The Sick Passengers - Cut Outs

This album compiles live versions of songs The Sick Passengers never properly documented in the studio. The sound quality isn't great and the performances are occasionally ramshackle, but sometimes imperfect memories are better than nothing.

Tracks 1-5 were recorded on November 17, 2001 at the Local Bar in Williamsburg, Brooklyn. Tracks 6-12 were recorded at Uncle Joe's in Jersey City. Coincidentally, Lungs of a Giant chipped in mighty sets on both of these nights as well.

Friday, April 5, 2013

Sun May Find

Sun May Find, (l-r): Chris Williams, Scott Bransford, Joe Costa, Mark Wyman

Sun May Find started in the fall of 1995 in Boulder, Colorado, after Chris Williams (guitar and vocals) arrived from New Jersey to start graduate school. He met Mark Wyman (guitar and vocals) and Scott Bransford (drums) by posting a flyer in Wax Trax Records advertising influences like Rodan, Slint, Gastr Del Sol, My Bloody Valentine, and the Jesus Lizard. Our first several rehearsals took place in an empty meeting hall near Scott’s dorm room on the University of Colorado campus. We quickly moved from jamming to song writing, and our earliest tracks, “Shattered Stars” and “Port of Call,” began to take shape there.



The project began to resemble a real band in early 1996, when Mark and Scott found a practice space that was much better suited to our noisy rehearsals. On the northern outskirts of Boulder, not far from an abandoned drive-in theater, there was a field full of empty, decaying 18-wheel truck trailers, many labeled IDEAL TRUCKING. Most were rented as storage containers, but the owners also allowed bands to rent them as practice spaces. Amps were powered by running long extension chords from a precarious-looking power pole in the middle of the dusty expanse. Mark and Scott signed the lease, and from then on, our musical home was a long, narrow sheet metal box with no heat or air conditioning.


We had no money to invest in sound proofing, and so when we played, frequencies ricocheted around us in ways that became critical to the development of the band’s sound. Most of the time we played with the door closed, but if we played with it open, the trailer became a sound cannon trained on the expensive houses topping the nearby Rocky Mountain foothills. We didn’t see too much of the other tenants on the lot, but became friendly with a 40-something blues player named Beer Can Bob who practiced a few rows over.


Occasionally we also talked with the superintendent, an aging Boulder hippie who always seemed to be wearing a T-Shirt that said DON’T DRINK THE KOOL-AID. He lived in a rusty trailer just outside our practice space with a small, long-haired dog and a sickly cat. Often he would come around to sheepishly ask for the back rent we owed on our space, but he always said he liked our music and never seemed too intent on collecting.
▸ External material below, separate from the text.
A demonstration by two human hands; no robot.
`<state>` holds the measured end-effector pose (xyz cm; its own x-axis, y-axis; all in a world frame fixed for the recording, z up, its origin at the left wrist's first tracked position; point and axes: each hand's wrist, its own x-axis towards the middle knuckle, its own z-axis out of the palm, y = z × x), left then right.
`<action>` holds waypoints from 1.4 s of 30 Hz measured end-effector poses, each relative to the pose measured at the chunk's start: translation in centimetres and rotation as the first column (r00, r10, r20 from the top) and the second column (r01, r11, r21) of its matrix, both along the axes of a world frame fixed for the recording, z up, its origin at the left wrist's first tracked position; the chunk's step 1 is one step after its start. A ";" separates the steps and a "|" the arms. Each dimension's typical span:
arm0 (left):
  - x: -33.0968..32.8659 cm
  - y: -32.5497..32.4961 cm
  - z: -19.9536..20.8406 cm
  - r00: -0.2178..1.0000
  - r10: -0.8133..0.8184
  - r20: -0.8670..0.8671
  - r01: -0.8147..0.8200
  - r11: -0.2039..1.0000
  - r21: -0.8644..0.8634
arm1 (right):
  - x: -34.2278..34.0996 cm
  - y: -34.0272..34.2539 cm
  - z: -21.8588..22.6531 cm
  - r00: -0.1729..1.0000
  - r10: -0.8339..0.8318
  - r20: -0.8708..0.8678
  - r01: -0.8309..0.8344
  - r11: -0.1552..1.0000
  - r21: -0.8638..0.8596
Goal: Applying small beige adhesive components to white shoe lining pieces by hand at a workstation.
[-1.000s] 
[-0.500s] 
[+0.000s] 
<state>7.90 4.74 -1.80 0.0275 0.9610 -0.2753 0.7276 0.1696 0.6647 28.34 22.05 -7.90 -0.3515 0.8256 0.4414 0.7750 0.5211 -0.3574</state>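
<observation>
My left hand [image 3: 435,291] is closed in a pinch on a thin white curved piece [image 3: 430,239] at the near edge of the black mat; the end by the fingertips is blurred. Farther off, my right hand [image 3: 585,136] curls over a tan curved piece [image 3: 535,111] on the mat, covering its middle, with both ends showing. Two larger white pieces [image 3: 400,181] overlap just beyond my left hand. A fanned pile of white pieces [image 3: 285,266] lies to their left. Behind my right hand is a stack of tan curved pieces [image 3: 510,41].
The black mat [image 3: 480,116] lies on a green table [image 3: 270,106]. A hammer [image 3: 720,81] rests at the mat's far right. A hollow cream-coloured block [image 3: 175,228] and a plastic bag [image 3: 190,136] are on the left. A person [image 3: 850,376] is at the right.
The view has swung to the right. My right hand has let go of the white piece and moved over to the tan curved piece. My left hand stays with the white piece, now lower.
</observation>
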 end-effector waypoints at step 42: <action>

Not long after settling into Ideal Trucking, Joe Costa began playing bass. One of his early contributions to the project was giving it a name, which he found in a fragment of a poem by Emily Dickinson. The songwriting direction the band took resulted from a tension between Mark’s affinity for slowcore bands like Codeine, Low, and Labradford, Joe’s taste for British bands like Ride and Spiritualized, Chris’s East Coast post-hardcore roots, and Scott’s alignment with a regional scene that included the likes of Christie Front Drive and Boy’s Life.

Chris and Mark at our first party, at Joe's house on "The Hill."

Through the freezing nights of the Colorado winter we jammed in multiple layers of clothing, huddling around a space heater to our warm numb hands. Then summer came and the box became an oven. Resting near the door between sessions, watching the snowfall or thunderstorms move in off the mountains, we often had heated debates over the course of the project. It was as if we’d found the perfect crucible for our conflicting visions of music: a place where extremes of heat and cold, and vistas of pastoral scenery and industrial waste pushed us to create something ambitious, however flawed and fraught with tension.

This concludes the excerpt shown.